Saturday, April 09, 2011

CCCC, Vol. 2: The Citation Project

This is the second of several posts I hope to write over the next few days hitting highlights of my first Conference on College Composition and Communication, which took place a few days ago in Atlanta. Here I'd like to focus on a comprehensive 16-school analysis of students' use of citations in first-year composition (FYC) courses, called by its investigators "The Citation Project."

For this project, Sandra Jamieson and Rebecca Moore Howard worked with faculty at over a dozen institutions to collect data on several hundred FYC students' papers, analyzing the way in which the student authors drew on the sources they cited. Four types of source use were coded and carefully tabulated. In order from least sophisticated to most, these types are as follows:

1. Direct quotation (cited or not): the student pulls a quote from the source.

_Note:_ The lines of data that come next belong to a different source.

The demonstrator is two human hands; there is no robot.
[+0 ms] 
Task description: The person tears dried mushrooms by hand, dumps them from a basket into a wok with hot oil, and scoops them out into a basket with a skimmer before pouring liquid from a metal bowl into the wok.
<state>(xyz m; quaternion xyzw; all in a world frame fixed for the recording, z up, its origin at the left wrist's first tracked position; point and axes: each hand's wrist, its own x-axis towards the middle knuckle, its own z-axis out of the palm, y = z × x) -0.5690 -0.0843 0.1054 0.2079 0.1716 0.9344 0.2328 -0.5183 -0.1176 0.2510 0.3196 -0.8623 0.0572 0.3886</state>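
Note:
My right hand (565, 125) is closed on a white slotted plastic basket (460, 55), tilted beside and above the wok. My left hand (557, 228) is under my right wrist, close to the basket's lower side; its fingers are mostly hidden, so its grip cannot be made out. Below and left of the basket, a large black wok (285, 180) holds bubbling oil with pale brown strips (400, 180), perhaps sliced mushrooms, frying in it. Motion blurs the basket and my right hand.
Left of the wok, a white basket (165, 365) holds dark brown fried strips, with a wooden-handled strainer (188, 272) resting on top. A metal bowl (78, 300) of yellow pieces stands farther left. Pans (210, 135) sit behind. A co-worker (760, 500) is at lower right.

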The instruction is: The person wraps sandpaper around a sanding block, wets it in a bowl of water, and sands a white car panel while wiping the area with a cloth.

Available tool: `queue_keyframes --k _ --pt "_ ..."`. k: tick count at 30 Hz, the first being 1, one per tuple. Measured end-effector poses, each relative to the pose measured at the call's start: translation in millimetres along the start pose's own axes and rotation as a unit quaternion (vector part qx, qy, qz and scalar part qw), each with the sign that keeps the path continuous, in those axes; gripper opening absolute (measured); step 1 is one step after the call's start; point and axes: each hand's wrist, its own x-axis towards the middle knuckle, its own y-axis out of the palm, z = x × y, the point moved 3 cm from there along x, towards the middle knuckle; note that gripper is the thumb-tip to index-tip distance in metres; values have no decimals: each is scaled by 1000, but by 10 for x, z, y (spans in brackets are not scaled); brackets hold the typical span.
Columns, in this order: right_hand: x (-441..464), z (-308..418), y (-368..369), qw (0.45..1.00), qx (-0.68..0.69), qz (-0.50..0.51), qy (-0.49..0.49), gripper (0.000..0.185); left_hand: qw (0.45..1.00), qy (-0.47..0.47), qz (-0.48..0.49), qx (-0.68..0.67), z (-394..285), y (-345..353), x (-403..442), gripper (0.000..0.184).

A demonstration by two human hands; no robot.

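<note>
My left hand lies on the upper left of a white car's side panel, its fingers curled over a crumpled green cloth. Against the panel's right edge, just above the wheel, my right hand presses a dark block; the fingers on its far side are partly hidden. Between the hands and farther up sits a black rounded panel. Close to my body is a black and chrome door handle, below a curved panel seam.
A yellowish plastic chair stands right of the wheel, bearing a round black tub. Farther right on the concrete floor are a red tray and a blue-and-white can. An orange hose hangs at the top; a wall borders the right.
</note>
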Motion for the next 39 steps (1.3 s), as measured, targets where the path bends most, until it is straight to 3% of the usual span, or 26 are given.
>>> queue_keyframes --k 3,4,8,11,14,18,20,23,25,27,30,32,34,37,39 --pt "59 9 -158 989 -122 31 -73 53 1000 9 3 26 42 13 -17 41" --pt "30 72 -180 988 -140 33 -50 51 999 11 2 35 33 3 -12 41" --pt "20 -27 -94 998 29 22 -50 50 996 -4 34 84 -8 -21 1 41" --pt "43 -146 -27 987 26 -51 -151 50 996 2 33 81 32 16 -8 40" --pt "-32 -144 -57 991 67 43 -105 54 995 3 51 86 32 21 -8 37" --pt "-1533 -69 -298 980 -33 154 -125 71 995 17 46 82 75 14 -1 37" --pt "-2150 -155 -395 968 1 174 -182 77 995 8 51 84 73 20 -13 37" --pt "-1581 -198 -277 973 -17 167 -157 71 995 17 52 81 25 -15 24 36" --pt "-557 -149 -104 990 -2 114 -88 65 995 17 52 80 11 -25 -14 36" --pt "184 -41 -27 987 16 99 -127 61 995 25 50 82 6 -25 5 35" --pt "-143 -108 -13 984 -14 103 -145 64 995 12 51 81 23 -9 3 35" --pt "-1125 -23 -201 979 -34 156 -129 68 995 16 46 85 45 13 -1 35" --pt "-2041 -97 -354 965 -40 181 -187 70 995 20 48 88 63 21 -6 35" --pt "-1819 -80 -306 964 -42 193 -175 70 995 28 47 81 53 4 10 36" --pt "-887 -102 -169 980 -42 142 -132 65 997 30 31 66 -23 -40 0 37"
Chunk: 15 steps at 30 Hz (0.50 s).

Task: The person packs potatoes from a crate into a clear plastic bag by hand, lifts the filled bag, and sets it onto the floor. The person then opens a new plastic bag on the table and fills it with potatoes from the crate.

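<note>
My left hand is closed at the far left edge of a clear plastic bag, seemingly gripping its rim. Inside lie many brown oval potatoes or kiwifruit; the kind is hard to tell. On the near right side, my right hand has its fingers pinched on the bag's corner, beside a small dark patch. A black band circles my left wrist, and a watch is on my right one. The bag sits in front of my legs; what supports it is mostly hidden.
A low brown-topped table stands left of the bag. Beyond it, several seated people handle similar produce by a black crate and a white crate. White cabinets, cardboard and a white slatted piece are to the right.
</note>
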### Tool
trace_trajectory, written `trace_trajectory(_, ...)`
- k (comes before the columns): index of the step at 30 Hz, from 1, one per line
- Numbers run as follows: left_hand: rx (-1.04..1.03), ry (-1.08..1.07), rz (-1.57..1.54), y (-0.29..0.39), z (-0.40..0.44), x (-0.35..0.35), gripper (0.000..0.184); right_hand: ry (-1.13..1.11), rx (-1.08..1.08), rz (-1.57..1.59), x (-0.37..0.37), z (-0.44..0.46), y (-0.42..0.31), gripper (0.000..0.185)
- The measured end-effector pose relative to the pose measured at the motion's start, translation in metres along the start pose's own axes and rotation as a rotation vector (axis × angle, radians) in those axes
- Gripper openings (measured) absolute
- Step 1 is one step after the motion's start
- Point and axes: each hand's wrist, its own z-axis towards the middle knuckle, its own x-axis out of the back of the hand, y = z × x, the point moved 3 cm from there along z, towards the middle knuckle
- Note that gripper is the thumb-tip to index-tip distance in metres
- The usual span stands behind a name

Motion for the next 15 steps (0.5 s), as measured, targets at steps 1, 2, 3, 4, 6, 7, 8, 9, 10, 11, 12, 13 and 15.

2. Patchwriting: this occurs when the student "patches" together pieces of the source's text with her own. It may involve rearranging phrases here and there, or replacing some words with synonyms. Jamieson and Howard characterize patchwriting as failed paraphrasing: the student attempts to paraphrase the source author's explanations, but falls back on the original phraseology when she encounter difficult passages.

3. Paraphrase: in paraphrasing, the student expresses isolated ideas from the source in her own words. To do this requires a relatively sophisticated understanding of the source.

4. Summary: summarizing requires deeper understanding still, as the student, in her own words once more, creates a snapshot of the source as a whole, tying together disparate ideas and weaving them into a coherent piece.

Jamieson and Howard pointed out a number of significant findings, and though I hate to reduce this post to a simple series of bullet points, it's the easiest way to highlight a few of the findings I found most interesting.

1. Almost all of the students' uses of sources offered anything but summary. Over 90% of the use of sources fell into one of the other three categories.

2. Most sources students drew upon were short, unreliable, web-based sources. Although the investigators admitted they'd not looked into the matter, they agreed with the claim several audience members made that most of the sources of this type likely rank highly in a simple relevant Google search. (This was the case in my Calc I class last semester, when this source, an essay likely penned by a moderately intelligent high school student, was the most-oft cited by students working on the Newton v. Leibniz project.)

3. Students' citations peaked in the middle of their writing projects, with direct quotations dominating in this area.

4. Most text from sources students pulled from the first pages of whatever source is being used.

Jamieson and Howard raised the question of the extent to which we ourselves our guilty of the same practices in our own work...or whether we're aware of the ways in which we teach our students to make use of sources. They fear that we may have lost the forest in the trees, showing overmuch concern for proper citation and citation style while we fail to see how the sources cited are really being used.

The work of The Citation Project is purely textual analysis, with little rhetorical analysis done yet. I chatted with Jamieson for a bit after their talk, and she confirmed that it was largely the nature of the analysis that's driven the direction of their study, including their choice of source uses. I shared with her the uses for sources Damian, Bella, and Nicola came up with in our rhetorical analyses (to support the author's claims, to contextualize the author's work, to indicate results to be extended or improved, and to find other sources) of REU students' writing. She was interested in learning more, and would like to stay in touch. I would too: The Citation Project is heading in new, and surely exciting, directions.